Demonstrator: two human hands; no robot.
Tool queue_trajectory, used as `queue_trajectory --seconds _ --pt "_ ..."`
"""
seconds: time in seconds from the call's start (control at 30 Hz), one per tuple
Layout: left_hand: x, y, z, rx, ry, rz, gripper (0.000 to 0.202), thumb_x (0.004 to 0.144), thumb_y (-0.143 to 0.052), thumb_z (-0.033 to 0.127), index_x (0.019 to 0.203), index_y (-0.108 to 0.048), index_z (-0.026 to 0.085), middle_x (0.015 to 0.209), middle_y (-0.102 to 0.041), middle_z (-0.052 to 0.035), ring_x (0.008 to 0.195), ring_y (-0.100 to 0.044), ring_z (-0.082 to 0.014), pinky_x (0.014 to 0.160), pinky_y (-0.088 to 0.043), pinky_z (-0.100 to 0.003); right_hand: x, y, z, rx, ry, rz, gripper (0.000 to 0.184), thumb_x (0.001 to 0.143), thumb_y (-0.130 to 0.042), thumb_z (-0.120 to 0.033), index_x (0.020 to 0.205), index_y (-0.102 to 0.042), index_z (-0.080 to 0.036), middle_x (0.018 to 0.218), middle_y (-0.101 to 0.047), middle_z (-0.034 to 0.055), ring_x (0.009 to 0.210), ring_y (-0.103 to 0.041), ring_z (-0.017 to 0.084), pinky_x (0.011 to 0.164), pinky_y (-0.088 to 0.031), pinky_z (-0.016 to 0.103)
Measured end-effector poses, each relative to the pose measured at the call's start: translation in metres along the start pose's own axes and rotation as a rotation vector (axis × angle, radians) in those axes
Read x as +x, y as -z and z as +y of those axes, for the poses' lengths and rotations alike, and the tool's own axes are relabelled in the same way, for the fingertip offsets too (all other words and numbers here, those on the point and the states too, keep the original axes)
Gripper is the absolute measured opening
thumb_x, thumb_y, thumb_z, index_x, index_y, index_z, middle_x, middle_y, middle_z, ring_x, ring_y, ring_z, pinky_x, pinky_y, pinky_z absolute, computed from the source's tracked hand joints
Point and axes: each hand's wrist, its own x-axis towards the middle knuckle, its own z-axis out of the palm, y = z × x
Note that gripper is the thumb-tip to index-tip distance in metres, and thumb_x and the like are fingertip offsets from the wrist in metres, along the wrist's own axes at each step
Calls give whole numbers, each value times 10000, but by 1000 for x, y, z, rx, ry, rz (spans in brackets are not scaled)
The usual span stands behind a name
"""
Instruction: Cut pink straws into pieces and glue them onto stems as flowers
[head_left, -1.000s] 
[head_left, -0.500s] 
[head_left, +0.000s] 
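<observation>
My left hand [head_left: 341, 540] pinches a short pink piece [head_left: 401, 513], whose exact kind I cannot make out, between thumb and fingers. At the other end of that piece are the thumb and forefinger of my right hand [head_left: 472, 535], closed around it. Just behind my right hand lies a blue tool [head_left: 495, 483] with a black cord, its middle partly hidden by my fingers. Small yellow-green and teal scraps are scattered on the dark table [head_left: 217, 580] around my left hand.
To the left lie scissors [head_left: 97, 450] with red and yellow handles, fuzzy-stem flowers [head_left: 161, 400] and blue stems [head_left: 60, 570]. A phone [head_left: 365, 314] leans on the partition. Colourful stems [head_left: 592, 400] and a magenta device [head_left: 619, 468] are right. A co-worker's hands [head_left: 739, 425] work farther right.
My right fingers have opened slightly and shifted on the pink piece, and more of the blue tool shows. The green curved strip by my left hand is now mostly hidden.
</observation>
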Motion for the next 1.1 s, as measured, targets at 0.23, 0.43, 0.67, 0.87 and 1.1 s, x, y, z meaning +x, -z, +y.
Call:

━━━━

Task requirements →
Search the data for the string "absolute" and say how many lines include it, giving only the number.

Solution to this problem →
2